The records below hold a stretch from the line with "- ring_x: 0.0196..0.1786" through the line with "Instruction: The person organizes"; return exactly those lines, ends included, and nothing more.

## RECORDS FOR THE EXERCISE
[Start of section]

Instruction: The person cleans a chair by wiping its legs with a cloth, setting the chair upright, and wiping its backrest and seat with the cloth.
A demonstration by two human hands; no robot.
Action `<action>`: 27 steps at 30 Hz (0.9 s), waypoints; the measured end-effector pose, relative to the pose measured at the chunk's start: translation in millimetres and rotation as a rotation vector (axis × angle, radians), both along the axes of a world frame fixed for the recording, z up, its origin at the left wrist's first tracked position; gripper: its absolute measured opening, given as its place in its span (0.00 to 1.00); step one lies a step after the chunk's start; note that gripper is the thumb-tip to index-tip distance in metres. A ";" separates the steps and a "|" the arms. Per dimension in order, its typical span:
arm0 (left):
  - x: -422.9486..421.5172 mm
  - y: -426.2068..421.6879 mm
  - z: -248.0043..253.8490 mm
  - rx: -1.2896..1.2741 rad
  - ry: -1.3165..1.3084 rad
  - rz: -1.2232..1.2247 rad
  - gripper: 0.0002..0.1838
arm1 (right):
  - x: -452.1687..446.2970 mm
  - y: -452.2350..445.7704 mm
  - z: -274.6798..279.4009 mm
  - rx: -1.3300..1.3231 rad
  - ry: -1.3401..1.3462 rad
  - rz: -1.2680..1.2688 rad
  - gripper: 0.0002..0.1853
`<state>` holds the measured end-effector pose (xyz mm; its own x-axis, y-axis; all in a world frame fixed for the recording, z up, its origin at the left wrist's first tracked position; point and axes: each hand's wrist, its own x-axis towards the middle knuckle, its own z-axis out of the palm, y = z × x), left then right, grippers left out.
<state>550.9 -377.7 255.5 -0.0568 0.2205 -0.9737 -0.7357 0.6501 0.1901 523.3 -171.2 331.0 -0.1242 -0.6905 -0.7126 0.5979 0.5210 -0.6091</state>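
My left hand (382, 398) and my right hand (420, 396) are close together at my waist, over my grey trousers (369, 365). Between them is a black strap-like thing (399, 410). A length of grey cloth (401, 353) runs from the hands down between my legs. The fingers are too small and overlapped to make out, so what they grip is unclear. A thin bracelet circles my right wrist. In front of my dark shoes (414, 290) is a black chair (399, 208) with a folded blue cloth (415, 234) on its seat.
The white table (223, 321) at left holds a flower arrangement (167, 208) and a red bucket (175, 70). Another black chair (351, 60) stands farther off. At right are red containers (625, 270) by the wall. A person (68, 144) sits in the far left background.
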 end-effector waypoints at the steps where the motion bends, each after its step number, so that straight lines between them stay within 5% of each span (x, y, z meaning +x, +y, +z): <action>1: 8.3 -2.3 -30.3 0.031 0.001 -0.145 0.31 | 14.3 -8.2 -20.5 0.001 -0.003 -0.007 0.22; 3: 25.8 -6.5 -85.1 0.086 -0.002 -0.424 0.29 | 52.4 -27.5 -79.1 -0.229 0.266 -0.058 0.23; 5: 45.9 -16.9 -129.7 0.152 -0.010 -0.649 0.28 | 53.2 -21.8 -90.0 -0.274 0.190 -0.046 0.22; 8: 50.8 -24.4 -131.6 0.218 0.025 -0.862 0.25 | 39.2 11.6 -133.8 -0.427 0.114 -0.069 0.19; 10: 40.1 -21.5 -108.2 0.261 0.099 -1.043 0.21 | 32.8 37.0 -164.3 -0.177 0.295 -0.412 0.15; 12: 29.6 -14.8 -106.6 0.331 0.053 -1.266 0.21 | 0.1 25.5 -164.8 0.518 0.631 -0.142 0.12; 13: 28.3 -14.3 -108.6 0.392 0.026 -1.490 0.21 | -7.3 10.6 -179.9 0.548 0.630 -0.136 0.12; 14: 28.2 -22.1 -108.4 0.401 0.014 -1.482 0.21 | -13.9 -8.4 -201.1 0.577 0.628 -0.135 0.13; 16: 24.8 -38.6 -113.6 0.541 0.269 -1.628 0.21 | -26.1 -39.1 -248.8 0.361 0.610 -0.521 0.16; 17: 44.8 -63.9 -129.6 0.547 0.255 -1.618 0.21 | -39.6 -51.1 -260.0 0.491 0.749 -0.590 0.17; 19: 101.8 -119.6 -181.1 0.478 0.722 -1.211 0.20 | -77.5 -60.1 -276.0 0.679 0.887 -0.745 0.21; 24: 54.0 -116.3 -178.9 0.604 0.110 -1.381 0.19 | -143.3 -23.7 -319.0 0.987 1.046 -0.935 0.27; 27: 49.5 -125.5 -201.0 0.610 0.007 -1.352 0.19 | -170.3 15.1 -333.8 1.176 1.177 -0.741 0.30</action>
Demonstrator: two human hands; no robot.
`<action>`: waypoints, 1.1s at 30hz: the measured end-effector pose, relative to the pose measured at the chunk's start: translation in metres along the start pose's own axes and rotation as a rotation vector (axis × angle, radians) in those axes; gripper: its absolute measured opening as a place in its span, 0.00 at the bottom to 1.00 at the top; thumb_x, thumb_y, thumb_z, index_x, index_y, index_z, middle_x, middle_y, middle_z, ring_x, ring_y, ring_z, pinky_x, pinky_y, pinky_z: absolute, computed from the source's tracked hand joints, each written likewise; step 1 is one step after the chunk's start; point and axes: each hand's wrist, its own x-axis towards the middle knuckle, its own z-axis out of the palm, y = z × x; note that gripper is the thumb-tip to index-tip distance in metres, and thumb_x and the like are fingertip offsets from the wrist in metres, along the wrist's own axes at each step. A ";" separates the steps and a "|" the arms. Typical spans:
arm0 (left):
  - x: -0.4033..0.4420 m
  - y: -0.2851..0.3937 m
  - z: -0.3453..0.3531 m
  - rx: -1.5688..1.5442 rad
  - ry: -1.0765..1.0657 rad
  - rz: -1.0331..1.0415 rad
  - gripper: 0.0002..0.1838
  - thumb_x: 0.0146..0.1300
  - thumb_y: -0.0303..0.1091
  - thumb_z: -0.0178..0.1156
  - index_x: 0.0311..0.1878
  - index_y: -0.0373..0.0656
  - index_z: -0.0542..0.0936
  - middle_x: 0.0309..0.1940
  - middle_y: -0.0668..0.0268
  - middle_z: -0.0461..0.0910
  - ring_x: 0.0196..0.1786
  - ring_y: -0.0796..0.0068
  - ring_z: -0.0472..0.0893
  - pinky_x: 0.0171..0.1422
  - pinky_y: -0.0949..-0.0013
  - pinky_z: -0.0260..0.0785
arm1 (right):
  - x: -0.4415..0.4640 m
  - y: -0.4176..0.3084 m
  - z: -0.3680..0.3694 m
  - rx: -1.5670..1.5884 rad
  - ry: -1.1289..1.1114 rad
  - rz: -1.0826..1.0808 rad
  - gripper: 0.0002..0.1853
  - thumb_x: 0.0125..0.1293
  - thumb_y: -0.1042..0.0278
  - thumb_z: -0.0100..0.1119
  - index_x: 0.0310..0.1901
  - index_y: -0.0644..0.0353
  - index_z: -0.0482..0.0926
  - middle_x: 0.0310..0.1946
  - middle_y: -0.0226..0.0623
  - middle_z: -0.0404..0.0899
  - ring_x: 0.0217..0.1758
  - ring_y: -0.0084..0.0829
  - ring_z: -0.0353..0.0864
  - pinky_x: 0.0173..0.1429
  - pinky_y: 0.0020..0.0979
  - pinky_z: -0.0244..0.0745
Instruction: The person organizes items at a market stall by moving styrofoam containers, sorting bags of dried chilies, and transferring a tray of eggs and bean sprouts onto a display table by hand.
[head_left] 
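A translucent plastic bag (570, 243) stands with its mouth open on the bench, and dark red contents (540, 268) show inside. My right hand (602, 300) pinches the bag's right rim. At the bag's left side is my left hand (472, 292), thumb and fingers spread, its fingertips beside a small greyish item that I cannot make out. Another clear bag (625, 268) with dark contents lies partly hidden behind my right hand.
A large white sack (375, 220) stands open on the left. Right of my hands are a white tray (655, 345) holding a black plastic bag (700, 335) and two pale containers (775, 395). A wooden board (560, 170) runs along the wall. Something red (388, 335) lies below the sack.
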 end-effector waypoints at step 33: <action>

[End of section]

## SOLUTION FOR THIS PROBLEM
  - ring_x: 0.0196..0.1786
  - ring_y: -0.0796..0.0068
  - ring_z: -0.0472..0.0893
  - pinky_x: 0.0171..0.1422
  - pinky_y: -0.0949..-0.0013
  - pinky_z: -0.0260..0.0785
arm1 (right):
  - x: -0.4415..0.4640 m
  - y: -0.4176..0.3084 m
  - z: -0.3680..0.3694 m
  - rx: -1.5670..1.5884 rad
  - ry: -1.1289..1.1114 rad
  - rz: -1.0826..1.0808 rad
  - gripper: 0.0002..0.1853
  - thumb_x: 0.0125..0.1293
  - thumb_y: -0.1042..0.0278
  - thumb_z: -0.0100..0.1119
  - index_x: 0.0310..0.1901
  - index_y: -0.0644..0.0353
  - index_z: -0.0482..0.0926
  - middle_x: 0.0310..0.1946
  - middle_y: -0.0226..0.0623
  - middle_z: -0.0404..0.0899
  - ring_x: 0.0217..0.1758
  - ring_y: -0.0084..0.0829
  - ring_z: -0.0353..0.0864
  - pinky_x: 0.0173..0.1429
  - pinky_y: 0.0020..0.0979
  - pinky_z: -0.0244..0.0745
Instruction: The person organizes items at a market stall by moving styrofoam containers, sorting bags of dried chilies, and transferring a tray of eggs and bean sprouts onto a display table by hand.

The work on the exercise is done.